──────── INPUT FOR THIS TASK
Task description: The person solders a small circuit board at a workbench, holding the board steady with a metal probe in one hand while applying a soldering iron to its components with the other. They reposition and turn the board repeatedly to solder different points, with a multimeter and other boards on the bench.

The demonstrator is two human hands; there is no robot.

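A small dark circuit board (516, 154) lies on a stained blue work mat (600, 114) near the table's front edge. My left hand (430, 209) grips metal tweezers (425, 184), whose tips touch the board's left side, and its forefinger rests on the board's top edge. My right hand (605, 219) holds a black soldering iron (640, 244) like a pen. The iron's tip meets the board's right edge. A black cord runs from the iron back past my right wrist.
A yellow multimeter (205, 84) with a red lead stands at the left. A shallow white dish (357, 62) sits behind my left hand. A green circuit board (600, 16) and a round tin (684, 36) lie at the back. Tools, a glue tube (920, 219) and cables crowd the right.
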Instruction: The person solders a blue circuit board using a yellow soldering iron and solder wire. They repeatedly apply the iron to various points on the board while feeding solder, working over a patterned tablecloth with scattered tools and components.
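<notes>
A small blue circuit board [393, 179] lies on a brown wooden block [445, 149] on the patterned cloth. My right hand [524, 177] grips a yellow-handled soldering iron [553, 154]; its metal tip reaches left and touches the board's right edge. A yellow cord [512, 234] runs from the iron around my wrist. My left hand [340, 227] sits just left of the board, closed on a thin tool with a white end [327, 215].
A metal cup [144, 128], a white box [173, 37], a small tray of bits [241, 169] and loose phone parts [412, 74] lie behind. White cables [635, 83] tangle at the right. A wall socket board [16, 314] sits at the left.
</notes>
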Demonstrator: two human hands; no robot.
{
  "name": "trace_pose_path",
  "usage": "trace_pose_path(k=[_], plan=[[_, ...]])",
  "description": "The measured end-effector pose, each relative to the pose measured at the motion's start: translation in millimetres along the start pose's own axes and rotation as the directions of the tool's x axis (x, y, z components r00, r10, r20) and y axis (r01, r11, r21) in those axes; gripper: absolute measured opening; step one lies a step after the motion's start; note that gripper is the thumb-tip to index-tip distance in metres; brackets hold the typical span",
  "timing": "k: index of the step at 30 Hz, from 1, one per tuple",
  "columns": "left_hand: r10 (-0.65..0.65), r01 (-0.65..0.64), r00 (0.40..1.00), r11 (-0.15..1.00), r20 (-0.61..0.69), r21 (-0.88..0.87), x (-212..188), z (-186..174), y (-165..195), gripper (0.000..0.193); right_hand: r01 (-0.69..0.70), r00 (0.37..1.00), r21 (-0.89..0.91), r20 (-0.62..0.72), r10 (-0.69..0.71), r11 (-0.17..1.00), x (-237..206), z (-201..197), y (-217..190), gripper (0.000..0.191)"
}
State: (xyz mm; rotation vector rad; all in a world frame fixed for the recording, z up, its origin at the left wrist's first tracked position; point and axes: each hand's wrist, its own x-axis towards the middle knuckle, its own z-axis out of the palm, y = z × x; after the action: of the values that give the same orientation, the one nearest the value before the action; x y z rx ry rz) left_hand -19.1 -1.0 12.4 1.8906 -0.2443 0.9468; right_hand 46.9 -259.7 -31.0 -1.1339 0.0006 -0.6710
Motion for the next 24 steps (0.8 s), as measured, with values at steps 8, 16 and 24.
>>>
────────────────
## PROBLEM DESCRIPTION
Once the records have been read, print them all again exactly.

## ANSWER
Task description: The person solders a small circuit board at a workbench, holding the board steady with a metal probe in one hand while applying a soldering iron to its components with the other. They reposition and turn the board repeatedly to solder different points, with a multimeter and other boards on the bench.

The demonstrator is two human hands; there is no robot.

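A small dark circuit board (516, 154) lies on a stained blue work mat (600, 114) near the table's front edge. My left hand (430, 209) grips metal tweezers (425, 184), whose tips touch the board's left side, and its forefinger rests on the board's top edge. My right hand (605, 219) holds a black soldering iron (640, 244) like a pen. The iron's tip meets the board's right edge. A black cord runs from the iron back past my right wrist.
A yellow multimeter (205, 84) with a red lead stands at the left. A shallow white dish (357, 62) sits behind my left hand. A green circuit board (600, 16) and a round tin (684, 36) lie at the back. Tools, a glue tube (920, 219) and cables crowd the right.
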Instruction: The person solders a blue circuit board using a yellow soldering iron and solder wire. They repeatedly apply the iron to various points on the board while feeding solder, working over a patterned tablecloth with scattered tools and components.
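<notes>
A small blue circuit board [393, 179] lies on a brown wooden block [445, 149] on the patterned cloth. My right hand [524, 177] grips a yellow-handled soldering iron [553, 154]; its metal tip reaches left and touches the board's right edge. A yellow cord [512, 234] runs from the iron around my wrist. My left hand [340, 227] sits just left of the board, closed on a thin tool with a white end [327, 215].
A metal cup [144, 128], a white box [173, 37], a small tray of bits [241, 169] and loose phone parts [412, 74] lie behind. White cables [635, 83] tangle at the right. A wall socket board [16, 314] sits at the left.
</notes>
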Demonstrator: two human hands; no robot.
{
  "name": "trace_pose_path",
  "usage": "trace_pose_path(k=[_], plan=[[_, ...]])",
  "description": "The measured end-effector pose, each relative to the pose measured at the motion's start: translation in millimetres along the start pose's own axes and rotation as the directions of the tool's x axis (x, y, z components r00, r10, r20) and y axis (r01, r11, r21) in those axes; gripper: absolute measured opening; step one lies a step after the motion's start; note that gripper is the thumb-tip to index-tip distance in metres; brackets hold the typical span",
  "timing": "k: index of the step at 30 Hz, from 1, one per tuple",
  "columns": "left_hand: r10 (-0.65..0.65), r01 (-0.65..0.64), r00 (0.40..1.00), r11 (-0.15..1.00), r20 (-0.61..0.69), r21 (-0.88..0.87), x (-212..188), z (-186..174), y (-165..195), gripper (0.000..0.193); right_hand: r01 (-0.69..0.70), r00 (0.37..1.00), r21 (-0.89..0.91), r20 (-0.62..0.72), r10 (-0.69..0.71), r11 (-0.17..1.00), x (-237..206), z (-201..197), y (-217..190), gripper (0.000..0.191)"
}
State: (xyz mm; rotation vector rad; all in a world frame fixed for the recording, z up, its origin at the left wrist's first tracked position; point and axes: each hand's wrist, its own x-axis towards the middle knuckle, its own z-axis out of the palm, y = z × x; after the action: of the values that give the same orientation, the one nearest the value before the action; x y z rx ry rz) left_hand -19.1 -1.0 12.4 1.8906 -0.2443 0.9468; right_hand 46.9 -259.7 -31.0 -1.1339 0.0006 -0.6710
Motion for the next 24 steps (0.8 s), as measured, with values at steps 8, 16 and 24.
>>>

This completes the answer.